Using the .clear() method on sets (or dictionaries) does not reduce the
memory that the underlying hash tables use, it only removes references
to the keys (and values) that the sets (and dictionaries) contain(s).
If your sets used to be large, I could have sworn that you could force a
resize down by adding some items to the set, but I seem to be mistaken:

#memory use is 3440k
s = set(xrange(1000000))
#memory use is 31,864k
s.clear()
#memory use is 15,460k
s.add(0)
s.remove(0)
#memory use is 15,460k

Then again, this may be an artifact of my operating system memory
freeing semantics.

As is usually the case, read the C source from svn.python.org/view (or
some other means) for more information.

- Josiah
 
H

Hrvoje Niksic

Alan Franzoni said:
I have a serious "leak" issue; even though I clear all those sets
and I delete all the references I can have to the current namespace,
memory is not freed.

Maybe the memory is freed (marked as available for further use by
Python), just not released to the operating system.[1] To test against
that, try to allocate more Python structures and see if they reuse the
freed memory or if they allocate even more memory.
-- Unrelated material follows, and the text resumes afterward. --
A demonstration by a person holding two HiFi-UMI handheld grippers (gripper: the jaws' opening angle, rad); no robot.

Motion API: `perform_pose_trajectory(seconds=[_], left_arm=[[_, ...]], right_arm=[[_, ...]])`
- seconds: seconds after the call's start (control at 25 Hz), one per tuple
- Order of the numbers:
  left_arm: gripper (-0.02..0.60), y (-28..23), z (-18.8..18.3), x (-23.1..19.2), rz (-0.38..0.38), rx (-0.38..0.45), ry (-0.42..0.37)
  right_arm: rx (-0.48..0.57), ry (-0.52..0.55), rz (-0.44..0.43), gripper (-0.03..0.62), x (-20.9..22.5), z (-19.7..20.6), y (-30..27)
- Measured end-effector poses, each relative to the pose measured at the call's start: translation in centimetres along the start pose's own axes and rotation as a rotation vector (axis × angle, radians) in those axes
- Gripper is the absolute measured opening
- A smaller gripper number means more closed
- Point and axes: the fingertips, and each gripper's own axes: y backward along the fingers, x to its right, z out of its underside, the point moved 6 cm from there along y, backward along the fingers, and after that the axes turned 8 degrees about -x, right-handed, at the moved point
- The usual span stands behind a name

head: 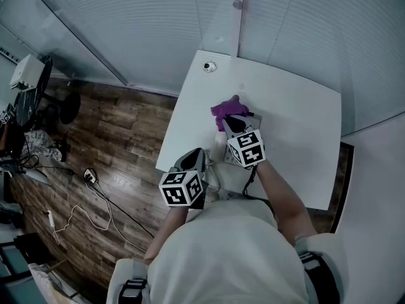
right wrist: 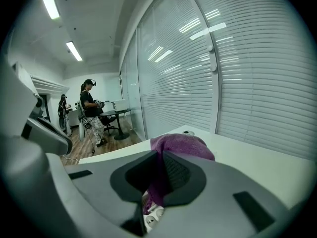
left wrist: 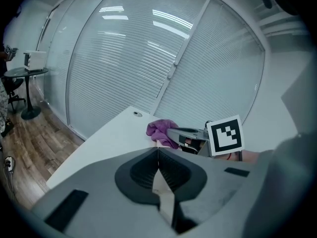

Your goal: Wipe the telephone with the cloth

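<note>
A purple cloth point(head: 223, 111) point(right wrist: 181, 145) is bunched on the white table point(head: 297, 125), and my right gripper point(head: 229, 120) point(right wrist: 159, 155) is shut on it. The cloth hangs down between the jaws over the white telephone point(head: 219, 149), whose keys point(right wrist: 151, 217) show just under them. My left gripper point(head: 200, 155) point(left wrist: 158, 150) sits close to the left of the telephone with its jaws together; a pale part of the telephone point(left wrist: 163, 195) shows below them. The left gripper view also shows the cloth point(left wrist: 161, 129) and the right gripper point(left wrist: 185, 133) ahead. The telephone's cord point(head: 219, 183) trails toward me.
A round cable grommet point(head: 209, 66) sits near the table's far corner. Glass walls with blinds point(head: 158, 24) stand behind the table. Wood floor with cables point(head: 95, 189) lies to the left. Two people point(right wrist: 91, 110) stand by a round table in the far room.
</note>
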Motion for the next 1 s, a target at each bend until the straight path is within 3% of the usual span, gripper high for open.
perform_pose_trajectory(seconds=[0.48, 1.0], left_arm=[[0.021, 1.1, 1.6, -0.1, 0.051, -0.018, -0.028], [0.02, 2.8, 3.9, -0.2, 0.059, -0.029, -0.017]], right_arm=[[-0.009, 0.001, 0.039, 0.046, -2.3, 1.7, 1.7], [-0.056, 0.005, 0.004, 0.048, -5.2, 4.3, 3.1]])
Even better, run
code like this:

while 1:
... populate your data structures ...
clear()

If this causes Python to allocate more and more memory, it means you
have a real leak. If not, it means that the GC is working fine, but
it's not possible to release the memory to the OS.


[1]
Not giving freed memory back to the system is not (necessarily) a
Python bug; the same thing happens in C and is a consequence of
managed memory being assigned to the process as a contiguous block.